Beyond linear separations#

This notebook shows how preprocessing makes linear models flexible enough to fit data with non-linear relationships between features and targets.

# When using JupyterLite, uncomment and install the `skrub` package.
%pip install skrub
import matplotlib.pyplot as plt
import skrub

skrub.patch_display()  # makes nice display for pandas tables
/home/runner/work/traces-sklearn/traces-sklearn/.pixi/envs/docs/bin/python: No module named pip
Note: you may need to restart the kernel to use updated packages.

Limitation of linear separation#

We create a complex classification toy dataset where a linear model will likely fail. Let’s generate the dataset and plot it.

import numpy as np
import pandas as pd
from sklearn.datasets import make_moons

feature_names = ["Feature #0", "Feature #1"]
target_name = "class"

X, y = make_moons(n_samples=100, noise=0.13, random_state=42)

# Store both data and target in a dataframe to ease plotting
moons = pd.DataFrame(
    np.concatenate([X, y[:, np.newaxis]], axis=1), columns=feature_names + [target_name]
)
moons[target_name] = moons[target_name].astype("category")
X, y = moons[feature_names], moons[target_name]
moons.plot.scatter(
    x=feature_names[0],
    y=feature_names[1],
    c=y,
    s=50,
    edgecolor="black",
)
plt.show()
../../_images/54a6f0b0179f53c8b381bf34e77d7ede1d8a40d0d7a55094c5a85459c77bccf9.png

Looking at the dataset, we see that a linear separation cannot effectively discriminate between the classes.

EXERCISE

  1. Fit a LogisticRegression model on the dataset.

  2. Use sklearn.inspection.DecisionBoundaryDisplay to draw the decision boundary of the model.

# Write your code here.

EXERCISE

  1. Fit a LogisticRegression model on the dataset but add a sklearn.preprocessing.PolynomialFeatures transformer.

  2. Use sklearn.inspection.DecisionBoundaryDisplay to draw the decision boundary of the model.

# Write your code here.

What about SVM?#

Support Vector Machines (SVM) offer another family of linear algorithms. SVMs use a different training approach than logistic regression. The model finds a hyperplane that maximizes the margin to the closest points.

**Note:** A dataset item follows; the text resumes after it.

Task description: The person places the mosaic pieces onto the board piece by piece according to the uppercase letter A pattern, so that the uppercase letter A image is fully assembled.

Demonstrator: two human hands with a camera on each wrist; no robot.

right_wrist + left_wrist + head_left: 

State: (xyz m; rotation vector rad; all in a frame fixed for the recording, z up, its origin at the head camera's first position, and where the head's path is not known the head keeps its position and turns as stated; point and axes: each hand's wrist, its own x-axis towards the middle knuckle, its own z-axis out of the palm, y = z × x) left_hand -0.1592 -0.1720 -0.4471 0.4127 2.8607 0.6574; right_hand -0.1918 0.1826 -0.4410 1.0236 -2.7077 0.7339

from sklearn.pipeline import Pipeline
from sklearn.preprocessing import StandardScaler
from sklearn.svm import LinearSVC

model = Pipeline([("scaler", StandardScaler()), ("svc", LinearSVC())])
model.fit(X, y)
Pipeline(steps=[('scaler', StandardScaler()), ('svc', LinearSVC())])
In a Jupyter environment, please rerun this cell to show the HTML representation or trust the notebook.
On GitHub, the HTML representation is unable to render, please try loading this page with nbviewer.org.
from sklearn.inspection import DecisionBoundaryDisplay

display = DecisionBoundaryDisplay.from_estimator(model, X, cmap=plt.cm.viridis)
moons.plot.scatter(
    x=feature_names[0], y=feature_names[1], c=y, s=50, edgecolor="black", ax=display.ax_
)
plt.show()
../../_images/9b74268170dc83d4e290e519694d2bce33faf2a11c874da63ae4330781469ef0.png

SVMs become non-linear through the “kernel trick”. This projects data into a higher dimensional space without explicitly building the kernel, only computing dot products. The SVC class enables kernel use. We use a polynomial kernel to create something similar to the previous pipeline with PolynomialFeatures.

from sklearn.svm import SVC

model = Pipeline([("scaler", StandardScaler()), ("svc", SVC(kernel="poly", degree=3))])
model.fit(X, y)
Pipeline(steps=[('scaler', StandardScaler()), ('svc', SVC(kernel='poly'))])
In a Jupyter environment, please rerun this cell to show the HTML representation or trust the notebook.
On GitHub, the HTML representation is unable to render, please try loading this page with nbviewer.org.
display = DecisionBoundaryDisplay.from_estimator(model, X, cmap=plt.cm.viridis)
moons.plot.scatter(
    x=feature_names[0], y=feature_names[1], c=y, s=50, edgecolor="black", ax=display.ax_
)
plt.show()
../../_images/ce444d2a6b84b9875c8af04885be7af99a40e3be7300ced1f3294e8ded3be346.png

We can also use other kernel types, like the Radial Basis Function (RBF).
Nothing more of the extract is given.